We’ve covered some of the factors that impact how Picwell scores HSA-eligible plans. Now let’s take a look at how often employees selected these types of plans along with some of the personal factors that were correlated with these selections.
As we mentioned, HSA-eligible plans can be a great deal for a variety of employees, and in 2022, 68% of Picwell users indicated that they were planning on enrolling in an HSA-eligible option. Among the employees for whom an HSA-eligible plan was the highest scoring option, 80% selected one. Interestingly, as you can see in this graph, not all of that 80% ended up picking the top scoring HSA-eligible option. In fact, a small handful of employees (3%) enrolled in different HSA-eligible plans that were not recommended.
Color Tier and HSA-status of Selected Plan
On the right side of the figure, we see the breakdown of selections when the top scoring plan was not HSA-eligible. In these cases, 22% of employees enrolled in an HSA-eligible plan anyway, but 15% of employees - or about two-thirds of this group - enrolled in plans received a “Green” rating, meaning that Picwell identified them as great values.
Now let’s take a look at some of the personal characteristics that Picwell accounts for and see which of these factors were correlated with selecting an HSA-eligible option. This graph shows how much more likely an employee was to select an HSA-eligible plan based on selected characteristics. There are a few things that stand out.
Employees who have low or medium levels of risk aversion were more than twice as likely to select an HSA-eligible plan than employees with high risk aversion.

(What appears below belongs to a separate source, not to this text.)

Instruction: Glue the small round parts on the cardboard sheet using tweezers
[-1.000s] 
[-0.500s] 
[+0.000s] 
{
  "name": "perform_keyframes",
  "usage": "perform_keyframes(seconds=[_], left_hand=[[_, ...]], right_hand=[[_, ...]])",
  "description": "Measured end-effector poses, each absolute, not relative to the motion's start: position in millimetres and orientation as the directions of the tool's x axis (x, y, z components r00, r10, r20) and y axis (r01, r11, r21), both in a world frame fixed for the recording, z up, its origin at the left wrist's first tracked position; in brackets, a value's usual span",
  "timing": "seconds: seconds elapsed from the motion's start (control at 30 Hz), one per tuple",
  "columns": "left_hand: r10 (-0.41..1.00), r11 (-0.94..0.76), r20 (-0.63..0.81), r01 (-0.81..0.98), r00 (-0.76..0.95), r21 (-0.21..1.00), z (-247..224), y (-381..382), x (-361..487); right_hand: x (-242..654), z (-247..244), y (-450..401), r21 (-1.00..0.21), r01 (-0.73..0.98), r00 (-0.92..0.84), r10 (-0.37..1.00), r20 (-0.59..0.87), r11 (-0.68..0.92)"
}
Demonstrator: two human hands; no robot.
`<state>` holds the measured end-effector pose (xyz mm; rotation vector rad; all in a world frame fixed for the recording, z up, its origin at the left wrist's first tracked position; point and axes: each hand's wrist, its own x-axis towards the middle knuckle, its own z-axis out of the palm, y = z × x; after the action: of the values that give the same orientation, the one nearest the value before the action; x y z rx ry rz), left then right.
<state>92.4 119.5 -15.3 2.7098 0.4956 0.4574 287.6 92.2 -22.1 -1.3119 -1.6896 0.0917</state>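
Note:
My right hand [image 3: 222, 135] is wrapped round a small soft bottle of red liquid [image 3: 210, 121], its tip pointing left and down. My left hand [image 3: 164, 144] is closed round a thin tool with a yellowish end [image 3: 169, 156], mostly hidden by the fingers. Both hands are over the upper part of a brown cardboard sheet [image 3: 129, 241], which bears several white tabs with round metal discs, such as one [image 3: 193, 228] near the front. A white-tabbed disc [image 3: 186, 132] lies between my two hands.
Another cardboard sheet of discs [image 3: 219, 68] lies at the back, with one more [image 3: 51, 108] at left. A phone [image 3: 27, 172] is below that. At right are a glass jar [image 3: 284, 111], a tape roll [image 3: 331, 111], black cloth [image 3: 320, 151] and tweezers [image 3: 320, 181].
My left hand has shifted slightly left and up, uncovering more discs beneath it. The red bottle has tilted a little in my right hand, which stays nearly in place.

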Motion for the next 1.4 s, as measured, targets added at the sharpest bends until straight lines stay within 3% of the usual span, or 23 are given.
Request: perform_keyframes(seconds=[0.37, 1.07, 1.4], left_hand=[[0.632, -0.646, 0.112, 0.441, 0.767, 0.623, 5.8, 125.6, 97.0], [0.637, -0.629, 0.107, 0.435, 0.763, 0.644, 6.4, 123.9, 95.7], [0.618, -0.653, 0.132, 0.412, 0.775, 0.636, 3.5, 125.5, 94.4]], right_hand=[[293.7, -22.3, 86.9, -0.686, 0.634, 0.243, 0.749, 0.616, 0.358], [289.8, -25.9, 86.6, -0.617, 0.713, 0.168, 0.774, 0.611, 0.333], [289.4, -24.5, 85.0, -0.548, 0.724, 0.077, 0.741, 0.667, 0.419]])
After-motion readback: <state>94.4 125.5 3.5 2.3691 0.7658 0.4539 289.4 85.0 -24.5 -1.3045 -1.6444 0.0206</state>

Capacity to pay was only associated with HSA selections at the very high end. Those who could afford a surprise bill above $6,000 were about 1.4x more likely to select an HSA plan than everyone else.
Similarly, income was only associated with HSA selections at the high end, where we see that employees with income above $125,000 being 1.6x more likely to select an HSA.
We also see a significant relationship between health risk and HSA selections. Employees predicted to fall in the bottom 40% in terms of medical spending were 1.5 to 1.6x more likely to select an HSA plan compared to employees who had higher predicted spending levels.
Finally, we see that employees who were just covering themselves were about 1.5x more likely to select an HSA option than employees with family coverage.
We did not see a significant relationship between age and the likelihood of HSA selection after we controlled for the above factors.
HSA-Eligible Plans Are Great Options - But Not for Everyone
As you can see, while HSA-eligible plans are often a great choice (83% of the time!) that doesn’t mean they’re a great choice for everyone. Just like with any benefits decision, a variety of factors play a role in how employees view these types of plans and what they ultimately end up choosing.